The IRS and Treasury Department opted not to heed a request to not apply the look-through rule to publicly traded partnerships. The government determined that PTPs are treated as partnerships for all other purposes and that the Section 706 rules take into account changes in partners over the year, Zarlenga said.
The IRS also said it wasn't adopting a suggestion to use a closing-of-the-books approach for partnerships, saying the allocation of partnership items on the transfer date could differ from the allocation at the end of the partnership tax year. The regulations clarify that a partnership agreement and any applicable laws should be taken into account to determine how an item is allocated to a partner.
The rules also said the government will provide clarification about the interaction of Sections 362(e) and 704(c)(1)(C) when it issues final regulations in a 2014 proposal addressing contributions of built-in loss property to partnerships (11 DTR G-1, 1/16/14).
The rules also didn't include a comment to reduce basis under Section 334(b)(1)(B) or 362(e)(1) tied to earnings and profits under Section 367(b). The regulations state that the basis reduction doesn't affect the calculation of all the earnings and profits amount.
The final regulations make a slight change to the treatment of debt-financed property, saying the inclusion of such assets can't shield a person from the rules. If a transfer includes debt-financed assets, it will be bifurcated and the rest of the property will be subject to the regulations.

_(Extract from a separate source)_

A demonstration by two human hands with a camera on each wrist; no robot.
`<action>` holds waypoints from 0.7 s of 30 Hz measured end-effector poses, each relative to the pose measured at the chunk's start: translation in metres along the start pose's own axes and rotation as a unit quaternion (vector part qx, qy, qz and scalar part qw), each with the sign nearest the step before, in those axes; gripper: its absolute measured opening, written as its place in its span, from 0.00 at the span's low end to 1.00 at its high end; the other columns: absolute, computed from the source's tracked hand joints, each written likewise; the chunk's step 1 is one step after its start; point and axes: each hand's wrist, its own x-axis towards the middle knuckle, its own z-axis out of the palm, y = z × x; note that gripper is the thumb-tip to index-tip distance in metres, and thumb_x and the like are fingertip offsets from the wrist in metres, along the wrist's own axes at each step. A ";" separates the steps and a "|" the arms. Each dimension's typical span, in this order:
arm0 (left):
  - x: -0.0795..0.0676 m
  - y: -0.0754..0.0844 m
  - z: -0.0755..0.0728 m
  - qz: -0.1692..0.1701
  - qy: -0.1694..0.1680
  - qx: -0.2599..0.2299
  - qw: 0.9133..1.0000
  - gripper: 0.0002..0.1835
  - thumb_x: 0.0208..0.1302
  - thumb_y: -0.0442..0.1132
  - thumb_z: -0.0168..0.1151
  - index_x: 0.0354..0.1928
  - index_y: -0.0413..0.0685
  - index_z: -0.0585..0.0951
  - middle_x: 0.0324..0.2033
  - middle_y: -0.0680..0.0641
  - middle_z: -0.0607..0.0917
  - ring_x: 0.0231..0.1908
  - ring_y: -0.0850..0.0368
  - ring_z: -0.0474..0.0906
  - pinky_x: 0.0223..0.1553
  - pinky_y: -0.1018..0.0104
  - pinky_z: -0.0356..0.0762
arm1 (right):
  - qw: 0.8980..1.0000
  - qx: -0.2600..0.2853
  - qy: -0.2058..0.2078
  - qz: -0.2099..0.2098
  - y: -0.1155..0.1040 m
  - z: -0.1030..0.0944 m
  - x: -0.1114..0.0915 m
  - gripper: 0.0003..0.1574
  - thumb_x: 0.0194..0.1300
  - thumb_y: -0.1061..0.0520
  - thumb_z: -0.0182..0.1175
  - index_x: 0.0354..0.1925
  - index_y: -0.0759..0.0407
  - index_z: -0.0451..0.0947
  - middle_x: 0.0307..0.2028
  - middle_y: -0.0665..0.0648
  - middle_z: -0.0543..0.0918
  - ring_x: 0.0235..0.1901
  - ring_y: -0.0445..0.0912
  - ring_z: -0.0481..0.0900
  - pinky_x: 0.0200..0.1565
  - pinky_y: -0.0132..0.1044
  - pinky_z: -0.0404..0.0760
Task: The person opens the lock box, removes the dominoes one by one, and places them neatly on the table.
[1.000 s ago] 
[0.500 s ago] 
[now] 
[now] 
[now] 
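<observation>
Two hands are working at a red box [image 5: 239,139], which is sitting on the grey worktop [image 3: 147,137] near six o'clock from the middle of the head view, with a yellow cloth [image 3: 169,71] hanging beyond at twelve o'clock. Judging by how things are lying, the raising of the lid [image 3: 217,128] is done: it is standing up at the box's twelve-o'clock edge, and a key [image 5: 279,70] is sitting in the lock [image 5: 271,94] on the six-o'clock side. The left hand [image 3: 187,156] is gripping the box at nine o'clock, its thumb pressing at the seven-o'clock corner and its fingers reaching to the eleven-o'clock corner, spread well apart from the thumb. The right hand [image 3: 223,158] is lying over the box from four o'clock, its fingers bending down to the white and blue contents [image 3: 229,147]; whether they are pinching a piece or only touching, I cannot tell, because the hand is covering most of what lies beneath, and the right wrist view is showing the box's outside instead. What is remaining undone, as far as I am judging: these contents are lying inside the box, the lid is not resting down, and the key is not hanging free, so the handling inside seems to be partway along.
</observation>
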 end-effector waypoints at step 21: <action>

“The final regulations provide that portions of property determined under this rule are generally treated under the anti-loss importation provisions in the same manner as portions of property tentatively divided to reflect multiple owners of gain or loss on the property,” the rules said.
The final regulations are scheduled to be published in the Federal Register on March 28. The rules are effective on that day.
To contact the reporter on this story: Laura Davison in Washington at firstname.lastname@example.org
To contact the editor responsible for this story: Brett Ferguson at email@example.com
Notify me when updates are available (No standing order will be created).
Put me on standing order
Notify me when new releases are available (no standing order will be created)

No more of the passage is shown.